What is the most efficient way to delete a pair of relationships where all of the non-date properties are the same except for the date time property? I would like to keep the relationship with the older date between the two, and delete the relationship with the newer date.
I currently have this query, but it's not really working because the apoc.coll.max() function returns the older date twice. When I schedule the query below on a daily basis, I see that only the relationships with the most recent dates remain which is not what I want.
//First find pairs of duplicated relationships where all of the properties are the same except the date.
MATCH(m:Machine)-[r1:ACTIVITY]->(p:Process)<-[r2:ACTIVITY]-(m:Machine)
WHERE (r1.work_id=r2.work_id AND r1.storage_id=r2.storage_id AND r1.device_id=r2.device_id) AND r1.date_activity <> r2.date_activity
//With function to collect the pairs of dates and get the most recent date
//which is what I want to delete
WITH m,
apoc.coll.max([r1.date_activity, r2.date_activity]) AS most_recent_date,
p,
r2 AS Machine_Activity
//Now this finds the relationship that needs to be deleted
//This does not seem to be working as this deletes the older relationships which is not what I want
// I want to delete the relationships with the most recent dates
MATCH(m)-[r:ACTIVITY]->(p)
WHERE r.date_activity = most_recent_date, r.work_id=Machine_Activity.workd_id, r.storage_id=Machine_Activity.storage_id, r.device_id=Machine_Activity.device_id
DELETE r
Can someone please give me some suggestions on improving this query?
Are you using actual date types for the date_activity properties? I found the max function works with actual dates:
with date('2024-01-01') as r1, date('2023-01-01') as r2
return apoc.coll.max([r1, r2])
I tested this with actual date types.
MATCH(m:Machine)-[r1:ACTIVITY]->(p:Process)<-[r2:ACTIVITY]-(m:Machine)
WHERE (r1.work_id=r2.work_id AND r1.storage_id=r2.storage_id AND r1.device_id=r2.device_id) AND r1.date_activity <> r2.date_activity
WITH {r:r1, date:r1.date_activity} as r1_data, {r:r2, date:r2.date_activity} as r2_data
WITH CASE WHEN r1_data.date > r2_data.date THEN r1_data.r ELSE r2_data.r END as r_to_delete
return r_to_delete
I like the approach of using case statements. It's a lot shorter. hmm I think I will go with this. I'll test over a couple of daily updates before I mark this as the solution.

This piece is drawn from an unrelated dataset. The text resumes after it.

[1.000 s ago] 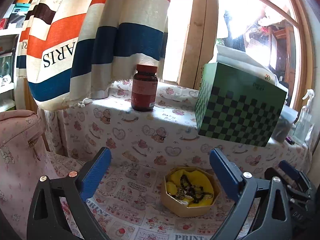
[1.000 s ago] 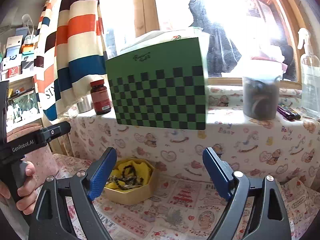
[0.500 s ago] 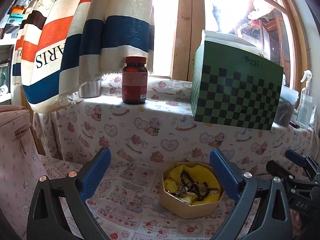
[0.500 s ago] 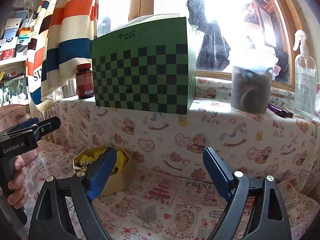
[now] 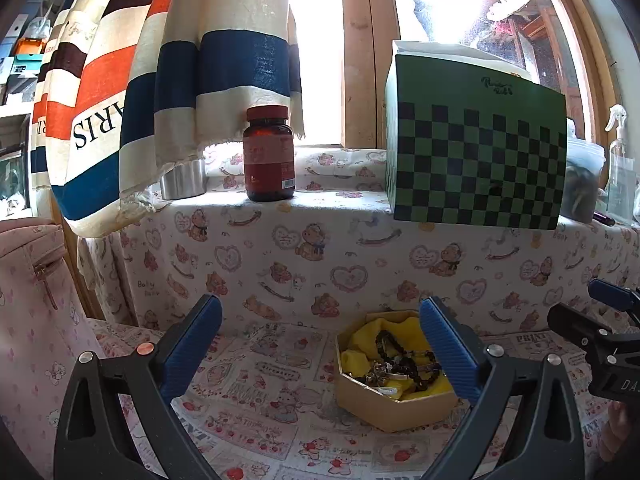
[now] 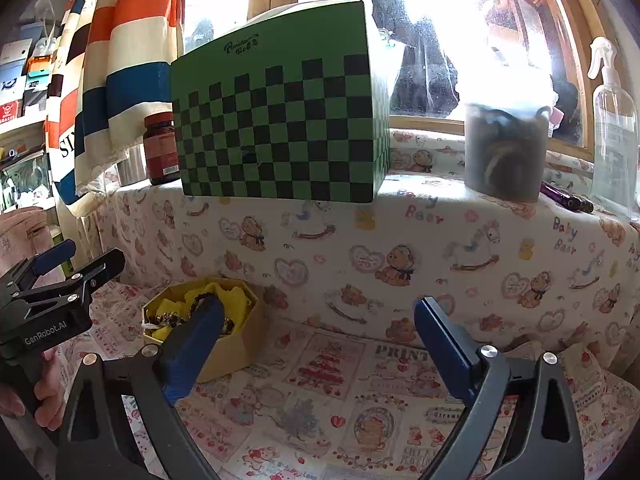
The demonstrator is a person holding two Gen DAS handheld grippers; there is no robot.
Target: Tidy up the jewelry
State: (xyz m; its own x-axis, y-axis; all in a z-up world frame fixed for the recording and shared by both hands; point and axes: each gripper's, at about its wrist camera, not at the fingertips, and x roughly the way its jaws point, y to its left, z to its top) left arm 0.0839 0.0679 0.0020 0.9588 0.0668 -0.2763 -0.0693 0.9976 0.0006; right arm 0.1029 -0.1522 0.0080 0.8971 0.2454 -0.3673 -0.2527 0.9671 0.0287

I was wondering I could impose a restriction on the WHERE statement to have cypher always check that the date on R2 is greater than the date on R1. I was thinking of something like this:
// Reason why I don't specify the Node Name below on the incoming relationships on
// Generic Process is because the machine has activity
// on 4 different Processes with different Node labels but equal property names
MATCH(m:Machine)-[r1:ACTIVITY]->(Generic_Process)<-[r2:ACTIVITY]-(m:Machine)
WHERE (r1.work_id=r2.work_id AND r1.storage_id=r2.storage_id AND r1.device_id=r2.device_id) AND r1.date_activity < r2.date_activity
WITH
m.machine_id AS machine_id,
Generic_Process.process_id AS process_id,
r2 AS Duplicated_Record
MATCH(:Machine {machine_id: machine_id}-[r:ACTIVITY]->(p {process_id: process_id})
WHERE
r.date_activity = Duplicated_Record.date_activity, r.work_id=Duplicated_Record.workd_id, r.storage_id=Duplicated_Record.storage_id, r.device_id=Duplicated_Record.device_id
But your approach seems to be a whole lot quicker!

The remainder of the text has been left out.